=== Items from a dataset ===
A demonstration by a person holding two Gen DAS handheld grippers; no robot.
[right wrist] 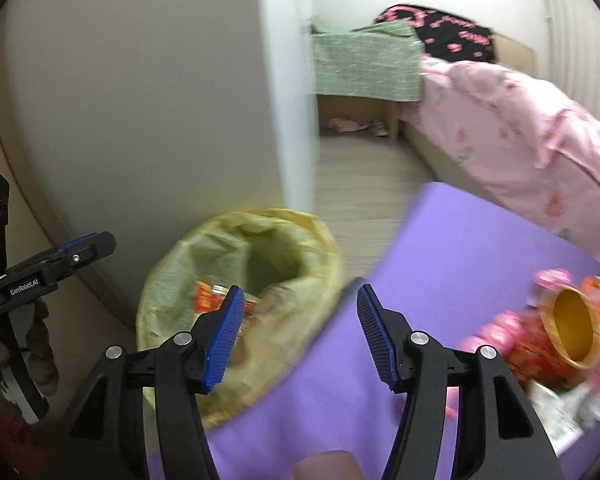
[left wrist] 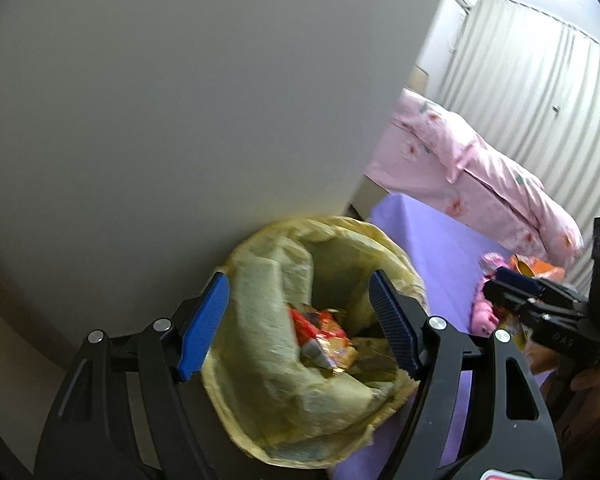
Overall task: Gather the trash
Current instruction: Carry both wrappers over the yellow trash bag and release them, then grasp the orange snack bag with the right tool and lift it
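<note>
Grey wall panel (left wrist: 180,100) is filling the upper left of the left wrist view; pink-covered bed (right wrist: 520,132) is running along the upper right of the right wrist view.

Purple tabletop (right wrist: 460,240) is taking up the lower right. Bin (right wrist: 236,312), lined with a yellow bag, is standing at centre-bottom, just beside the tabletop's left edge, mouth facing up. Red-and-orange wrappers (left wrist: 324,336) are lying in the bottom of it.

Remaining trash is heaped at the right edge of the tabletop: a red snack tube (right wrist: 556,340) is lying on its side, long axis running roughly from centre-right toward the lower right of the frame, yellow open mouth turned toward the camera. Pink packets (right wrist: 496,328) and a white-green wrapper (right wrist: 560,412) are sitting against it; blur is hiding finer detail.

Left claw (left wrist: 300,320) is hanging over the bin mouth, jaws apart, nothing between them. Right claw (right wrist: 300,332) is hovering at the bin's rim where it meets the tabletop, jaws also apart and empty.

Judgement: a drop looks finished and a fresh pick is in hand. Next move calls for swinging the right claw toward the heap and closing across the tube's width, not along its length.
</note>
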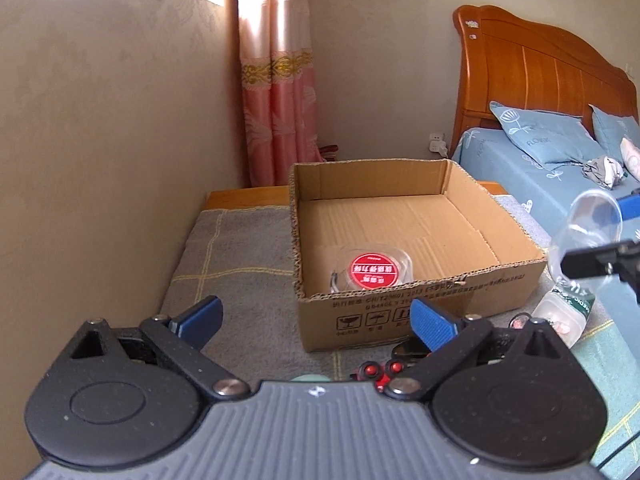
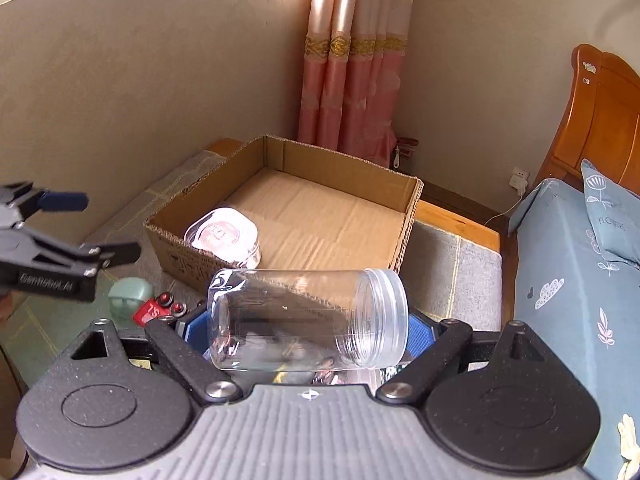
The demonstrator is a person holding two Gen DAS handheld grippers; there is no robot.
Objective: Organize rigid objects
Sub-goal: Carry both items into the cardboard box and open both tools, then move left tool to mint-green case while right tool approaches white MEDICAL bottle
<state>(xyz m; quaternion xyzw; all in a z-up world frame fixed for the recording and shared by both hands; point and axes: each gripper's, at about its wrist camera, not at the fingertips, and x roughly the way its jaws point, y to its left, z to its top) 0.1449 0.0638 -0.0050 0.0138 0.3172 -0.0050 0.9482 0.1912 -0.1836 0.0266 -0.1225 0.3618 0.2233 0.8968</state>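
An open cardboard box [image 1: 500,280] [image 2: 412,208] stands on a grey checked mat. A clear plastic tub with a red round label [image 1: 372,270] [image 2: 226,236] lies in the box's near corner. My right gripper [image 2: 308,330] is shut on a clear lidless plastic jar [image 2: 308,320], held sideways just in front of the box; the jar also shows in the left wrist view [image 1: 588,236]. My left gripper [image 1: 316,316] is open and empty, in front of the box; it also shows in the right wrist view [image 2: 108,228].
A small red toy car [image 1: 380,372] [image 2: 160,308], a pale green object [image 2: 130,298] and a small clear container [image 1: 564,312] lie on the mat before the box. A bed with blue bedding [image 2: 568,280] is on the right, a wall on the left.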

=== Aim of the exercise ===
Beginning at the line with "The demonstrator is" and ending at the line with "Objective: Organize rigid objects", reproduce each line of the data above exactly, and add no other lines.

=== Solution to this task ===
The demonstrator is a person holding two Gen DAS handheld grippers; there is no robot.
Objective: Organize rigid objects

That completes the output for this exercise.